Spark - split csv file using scala - scala

I have the following schema of csv file
(Id, OwnerUserId, CreationDate, ClosedDate, Score, Title, Body)
And I would like to split the data using:
val splitComma = file.map(x => x.split (",")
val splitComma = file.map(x => x.split (",(?![^<>]*</>)(?=(?:[^\"]*\"[^\"]*\")*[^\"]*$)"))

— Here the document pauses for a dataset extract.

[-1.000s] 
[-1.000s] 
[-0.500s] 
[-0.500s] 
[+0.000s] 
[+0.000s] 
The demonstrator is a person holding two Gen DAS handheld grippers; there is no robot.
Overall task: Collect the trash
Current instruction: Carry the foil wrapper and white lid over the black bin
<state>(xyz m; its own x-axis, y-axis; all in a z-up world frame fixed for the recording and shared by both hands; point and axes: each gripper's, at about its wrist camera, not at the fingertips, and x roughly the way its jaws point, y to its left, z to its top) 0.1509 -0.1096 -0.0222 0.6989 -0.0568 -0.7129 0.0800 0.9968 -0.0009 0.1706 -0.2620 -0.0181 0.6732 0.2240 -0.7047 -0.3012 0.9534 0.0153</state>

both of them didn't work, the below is sample of my csv file :
90,58,2008-08-01T14:41:24Z,2012-12-26T03:45:49Z,144,Good branching and merging tutorials for TortoiseSVN?,"<p>Are there any really good tutorials explaining branching and merging with Apache Subversion? </p>
<p>All the better if it's specific to TortoiseSVN client.</p>
"
120,83,2008-08-01T15:50:08Z,NA,21,ASP.NET Site Maps,"<p>Has anyone got experience creating <strong>SQL-based ASP.NET</strong> site-map providers?</p>
<p>I've got the default XML file <code>web.sitemap</code> working properly with my Menu and <strong>SiteMapPath</strong> controls, but I'll need a way for the users of my site to create and modify pages dynamically.</p>
<p>I need to tie page viewing permissions into the standard <code>ASP.NET</code> membership system as well.</p>
"
180,2089740,2008-08-01T18:42:19Z,NA,53,Function for creating color wheels,"<p>This is something I've pseudo-solved many times and never quite found a solution. That's stuck with me. The problem is to come up with a way to generate <code>N</code> colors, that are as distinguishable as possible where <code>N</code> is a parameter.</p>
"
What's the best way to work with this ?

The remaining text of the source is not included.